Dieser Hang spiegelt sich vor allem auch in dem Geschmack der Japaner wider, was das Individualisieren von fahrbaren Untersätzen angeht. Bunter, blinkender, extremer… riesige Spoiler, Chrom, Neon, LEDs bis der Arzt kommt… all das kann gar nicht genug an den fahrbaren Untersätzen der Freunde aus dem Land der aufgehenden Sonne sein.

Und Geld scheint sowieso keine Rolle zu spielen in den Kreisen des Extrem-Tunings. Lamborghinis als Basis des optischen Wahnsinns sind allgegenwärtig und keine Lücke ist klein oder schmal genug, um da nicht doch noch ein paar LEDs oder Xenon-Blitzer unterzubringen. Effektfolien im Leo-Look sind da schon fast dezent.

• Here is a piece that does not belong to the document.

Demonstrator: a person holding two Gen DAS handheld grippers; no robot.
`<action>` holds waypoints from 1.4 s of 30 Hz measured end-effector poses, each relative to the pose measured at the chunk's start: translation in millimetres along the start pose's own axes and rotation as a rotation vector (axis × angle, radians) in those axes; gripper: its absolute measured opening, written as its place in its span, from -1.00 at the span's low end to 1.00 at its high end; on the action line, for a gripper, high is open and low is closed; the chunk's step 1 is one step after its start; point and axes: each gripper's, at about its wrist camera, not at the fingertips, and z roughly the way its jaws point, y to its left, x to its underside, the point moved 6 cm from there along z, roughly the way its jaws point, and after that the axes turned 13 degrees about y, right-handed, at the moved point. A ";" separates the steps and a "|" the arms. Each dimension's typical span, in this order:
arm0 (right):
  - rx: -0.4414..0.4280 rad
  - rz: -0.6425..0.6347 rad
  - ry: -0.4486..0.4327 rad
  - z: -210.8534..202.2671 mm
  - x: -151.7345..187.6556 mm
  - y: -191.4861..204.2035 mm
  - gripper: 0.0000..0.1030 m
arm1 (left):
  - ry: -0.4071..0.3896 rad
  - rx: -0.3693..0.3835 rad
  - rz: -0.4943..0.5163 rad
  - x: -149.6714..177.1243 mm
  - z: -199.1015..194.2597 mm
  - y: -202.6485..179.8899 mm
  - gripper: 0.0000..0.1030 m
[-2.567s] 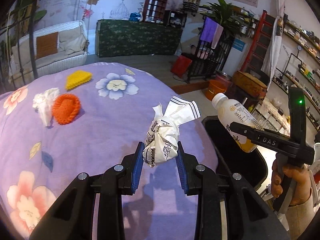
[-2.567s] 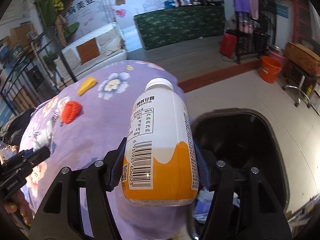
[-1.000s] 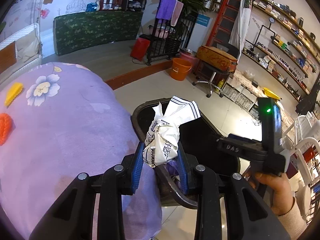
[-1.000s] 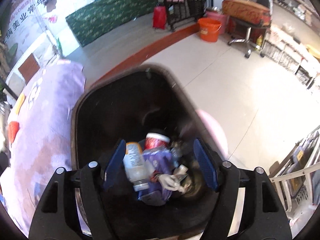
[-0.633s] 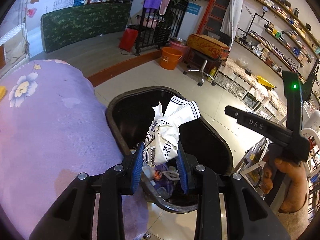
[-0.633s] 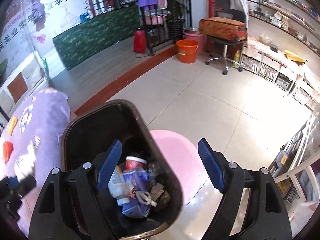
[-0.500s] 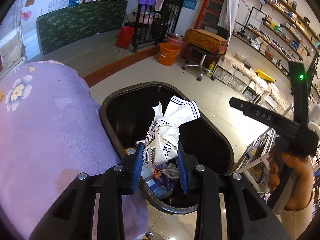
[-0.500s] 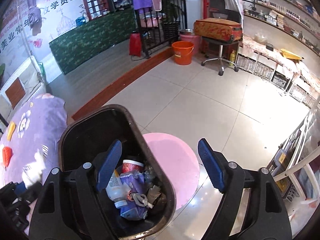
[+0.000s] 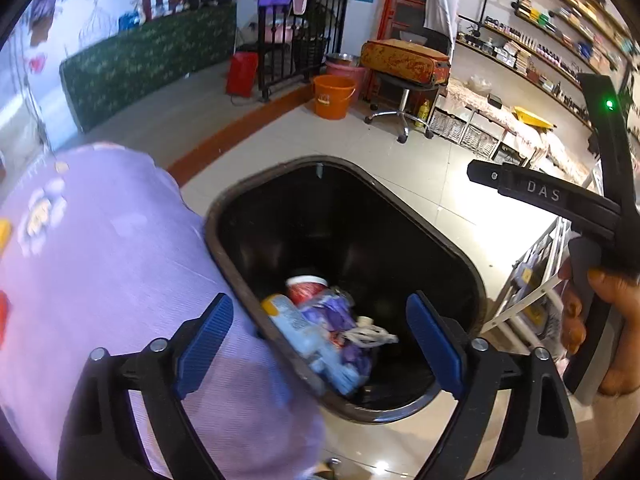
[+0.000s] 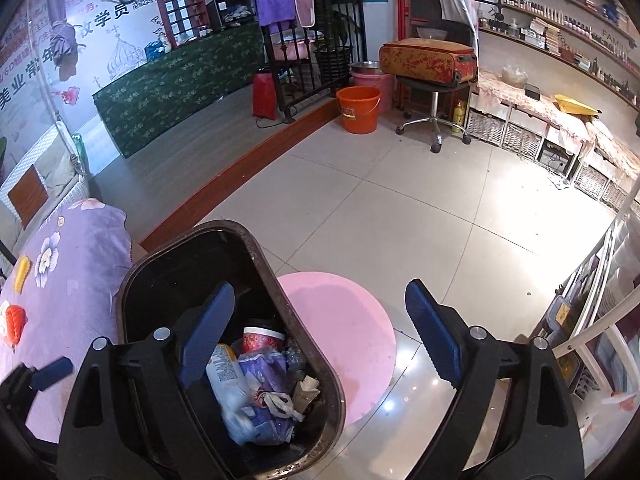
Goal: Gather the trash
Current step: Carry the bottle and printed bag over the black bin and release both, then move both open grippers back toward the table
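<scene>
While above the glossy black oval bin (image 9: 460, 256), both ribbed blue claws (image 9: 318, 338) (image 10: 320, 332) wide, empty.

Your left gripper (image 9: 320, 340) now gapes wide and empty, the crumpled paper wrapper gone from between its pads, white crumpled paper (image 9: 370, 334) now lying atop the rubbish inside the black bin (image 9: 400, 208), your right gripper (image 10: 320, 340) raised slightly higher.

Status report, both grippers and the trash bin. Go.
Left gripper open, empty, over the black bin. Right gripper open, empty. Bottle and wrappers lie in the bin. Nothing blocking.
</scene>
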 end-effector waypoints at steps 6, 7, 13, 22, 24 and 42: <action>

Besondere Beliebtheit zu dieser Art der Reizüberflutung scheint es in den Teilen der Gesellschaft zu geben, die sich, na sagen wir mal, im etwas gräulichen Bereich bewegt. Das ist natürlich im Angesicht der Fahrzeuge schon fast ein wenig paradox.

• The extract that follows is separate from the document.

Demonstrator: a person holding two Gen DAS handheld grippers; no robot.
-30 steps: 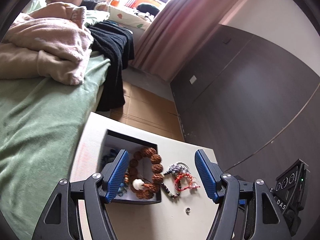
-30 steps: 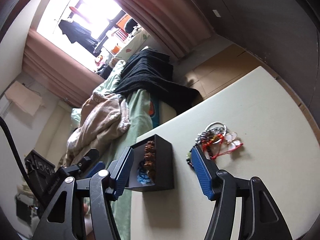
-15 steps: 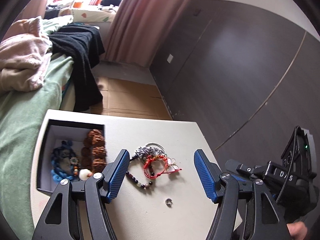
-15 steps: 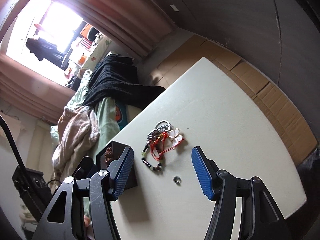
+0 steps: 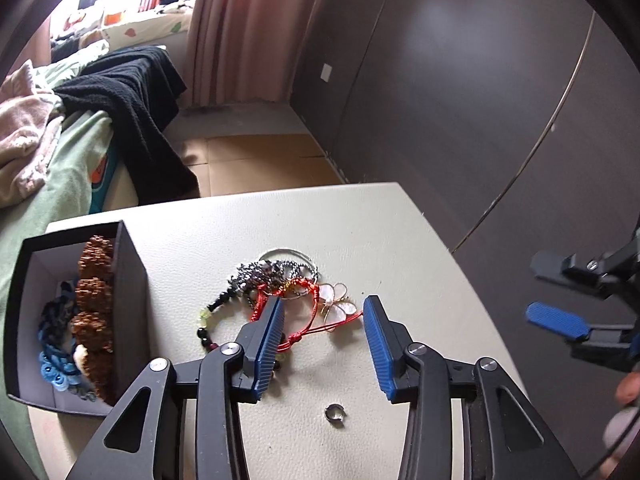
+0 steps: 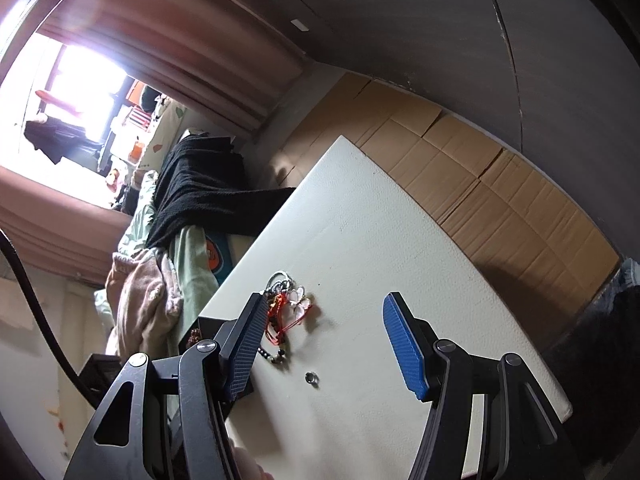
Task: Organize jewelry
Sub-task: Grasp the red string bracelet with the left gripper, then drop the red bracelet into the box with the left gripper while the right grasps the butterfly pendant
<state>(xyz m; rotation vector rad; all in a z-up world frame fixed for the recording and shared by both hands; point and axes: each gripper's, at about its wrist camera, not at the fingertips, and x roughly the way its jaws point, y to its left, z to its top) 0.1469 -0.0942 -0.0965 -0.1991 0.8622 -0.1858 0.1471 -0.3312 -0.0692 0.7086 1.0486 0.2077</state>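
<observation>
Table top (image 5: pixel 400 240): matt cream, finely grained like leatherette. Box (image 5: pixel 132 292): matt black card, pale lining. Brown beads (image 5: pixel 94 292): rough, knobbly. Ring (image 5: pixel 334 415): shiny metal. Red cord (image 5: pixel 312 328): woven thread. Gripper pads (image 5: pixel 378 346): ribbed blue, rubber-like.

A cream table (image 5: pixel 320 224) stands beside a bed (image 5: pixel 52 200) covered in a pale green sheet. A black knitted throw (image 5: pixel 132 96) hangs over the bed's edge, with a pink blanket (image 5: pixel 20 136) bunched next to it. Flattened cardboard (image 6: pixel 472 168) covers the floor. Dark panelled walls (image 5: pixel 460 80) meet dusty pink curtains (image 5: pixel 248 28), and bright daylight pours through the window (image 6: pixel 80 76).
</observation>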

Schön abgebildet wird das alles in einem Video von GoPro, dass die neue 4K Funktionalität der Hero 4 deutlich machen soll.

Wer also in den grauen Wintertagen Mitteleuropas ein bisschen Farbe sucht ist beim folgenden Video sehr gut aufgehoben. Die Bilder sind wirklich schön aufgenommen und arrangiert und da ich einige meiner Leser kenne, weiß ich, dass sie einem engagierten Motorengeräusch gegenüber nicht abgeneigt sind. Die knapp zehn Minuten Video lohnen sich also auf mehrere Arten. Wer allerdings mit ein wenig „Schrauberblick“ das Video ansieht, wird sehen, dass es die Protagonisten mit Schweißen nicht so haben.